_Stored dataset items_
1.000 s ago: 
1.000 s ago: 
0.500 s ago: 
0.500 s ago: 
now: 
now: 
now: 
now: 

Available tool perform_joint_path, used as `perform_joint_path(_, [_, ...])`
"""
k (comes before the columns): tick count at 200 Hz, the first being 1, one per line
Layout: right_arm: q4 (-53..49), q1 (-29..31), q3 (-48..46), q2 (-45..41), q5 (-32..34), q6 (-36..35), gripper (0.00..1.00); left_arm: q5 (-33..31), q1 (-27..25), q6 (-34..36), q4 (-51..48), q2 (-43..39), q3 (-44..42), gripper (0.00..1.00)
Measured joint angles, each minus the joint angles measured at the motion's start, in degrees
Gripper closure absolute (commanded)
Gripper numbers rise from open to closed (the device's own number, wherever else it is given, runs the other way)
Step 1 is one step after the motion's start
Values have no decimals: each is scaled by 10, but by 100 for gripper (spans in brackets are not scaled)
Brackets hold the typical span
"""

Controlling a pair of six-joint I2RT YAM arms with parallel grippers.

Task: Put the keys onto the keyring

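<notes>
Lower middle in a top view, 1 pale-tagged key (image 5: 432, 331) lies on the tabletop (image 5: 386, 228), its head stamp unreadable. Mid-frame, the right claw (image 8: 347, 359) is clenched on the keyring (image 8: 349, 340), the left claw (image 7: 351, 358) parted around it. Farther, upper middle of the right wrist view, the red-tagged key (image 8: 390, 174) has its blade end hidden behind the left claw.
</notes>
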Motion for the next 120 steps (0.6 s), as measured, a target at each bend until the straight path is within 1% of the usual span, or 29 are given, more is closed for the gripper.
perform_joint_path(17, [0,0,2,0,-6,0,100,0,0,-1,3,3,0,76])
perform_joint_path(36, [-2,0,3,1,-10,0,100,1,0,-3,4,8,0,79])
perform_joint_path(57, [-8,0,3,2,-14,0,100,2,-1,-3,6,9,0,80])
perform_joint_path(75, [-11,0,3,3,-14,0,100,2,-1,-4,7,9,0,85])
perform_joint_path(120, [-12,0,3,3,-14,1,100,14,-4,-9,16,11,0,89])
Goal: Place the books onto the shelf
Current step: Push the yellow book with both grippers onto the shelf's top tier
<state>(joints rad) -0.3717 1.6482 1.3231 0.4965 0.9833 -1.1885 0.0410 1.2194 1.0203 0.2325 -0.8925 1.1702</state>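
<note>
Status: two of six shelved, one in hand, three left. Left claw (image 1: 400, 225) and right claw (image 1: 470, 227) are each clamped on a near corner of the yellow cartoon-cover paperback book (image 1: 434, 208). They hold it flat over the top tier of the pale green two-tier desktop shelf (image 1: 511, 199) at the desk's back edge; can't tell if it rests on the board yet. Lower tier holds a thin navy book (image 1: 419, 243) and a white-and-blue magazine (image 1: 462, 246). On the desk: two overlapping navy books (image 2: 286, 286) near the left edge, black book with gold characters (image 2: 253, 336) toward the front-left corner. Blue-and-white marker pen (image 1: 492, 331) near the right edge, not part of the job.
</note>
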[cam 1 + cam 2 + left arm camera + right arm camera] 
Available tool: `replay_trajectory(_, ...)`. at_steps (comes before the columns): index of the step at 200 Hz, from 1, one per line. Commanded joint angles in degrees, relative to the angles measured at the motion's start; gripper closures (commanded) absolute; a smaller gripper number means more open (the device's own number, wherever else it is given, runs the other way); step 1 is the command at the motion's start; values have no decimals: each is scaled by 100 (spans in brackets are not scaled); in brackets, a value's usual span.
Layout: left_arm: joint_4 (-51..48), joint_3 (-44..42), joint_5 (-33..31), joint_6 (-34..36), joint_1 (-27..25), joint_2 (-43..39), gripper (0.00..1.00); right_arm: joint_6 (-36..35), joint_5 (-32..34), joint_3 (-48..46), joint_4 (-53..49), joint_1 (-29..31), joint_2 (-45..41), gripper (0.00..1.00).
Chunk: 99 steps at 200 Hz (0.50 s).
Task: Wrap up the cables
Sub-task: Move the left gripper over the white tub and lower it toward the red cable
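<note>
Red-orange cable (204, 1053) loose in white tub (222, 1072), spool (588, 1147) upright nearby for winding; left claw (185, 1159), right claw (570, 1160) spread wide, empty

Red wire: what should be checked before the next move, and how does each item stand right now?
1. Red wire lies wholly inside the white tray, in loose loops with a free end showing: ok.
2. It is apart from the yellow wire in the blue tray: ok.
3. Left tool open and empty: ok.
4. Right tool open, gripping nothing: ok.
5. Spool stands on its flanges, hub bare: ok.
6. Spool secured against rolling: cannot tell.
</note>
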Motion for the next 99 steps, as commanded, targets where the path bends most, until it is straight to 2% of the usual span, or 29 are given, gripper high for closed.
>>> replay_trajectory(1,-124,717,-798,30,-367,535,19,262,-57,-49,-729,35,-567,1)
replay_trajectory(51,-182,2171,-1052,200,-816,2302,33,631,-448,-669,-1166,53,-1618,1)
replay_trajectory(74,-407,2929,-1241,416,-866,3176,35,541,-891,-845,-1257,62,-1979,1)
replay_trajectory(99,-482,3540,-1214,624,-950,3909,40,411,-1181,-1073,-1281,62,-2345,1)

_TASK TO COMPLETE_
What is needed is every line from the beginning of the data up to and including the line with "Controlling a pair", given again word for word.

_ANSWER FOR THE TASK_
1.000 s ago: 
1.000 s ago: 
0.500 s ago: 
0.500 s ago: 
now: 
now: 
now: 
now: 

Available tool perform_joint_path, used as `perform_joint_path(_, [_, ...])`
"""
k (comes before the columns): tick count at 200 Hz, the first being 1, one per line
Layout: right_arm: q4 (-53..49), q1 (-29..31), q3 (-48..46), q2 (-45..41), q5 (-32..34), q6 (-36..35), gripper (0.00..1.00); left_arm: q5 (-33..31), q1 (-27..25), q6 (-34..36), q4 (-51..48), q2 (-43..39), q3 (-44..42), gripper (0.00..1.00)
Measured joint angles, each minus the joint angles measured at the motion's start, in degrees
Gripper closure absolute (commanded)
Gripper numbers rise from open to closed (the device's own number, wherever else it is given, runs the other way)
Step 1 is one step after the motion's start
Values have no decimals: each is scaled by 10, but by 100 for gripper (spans in brackets are not scaled)
Brackets hold the typical span
"""

Controlling a pair of six-joint I2RT YAM arms with parallel grippers.

This finishes the response to the exercise.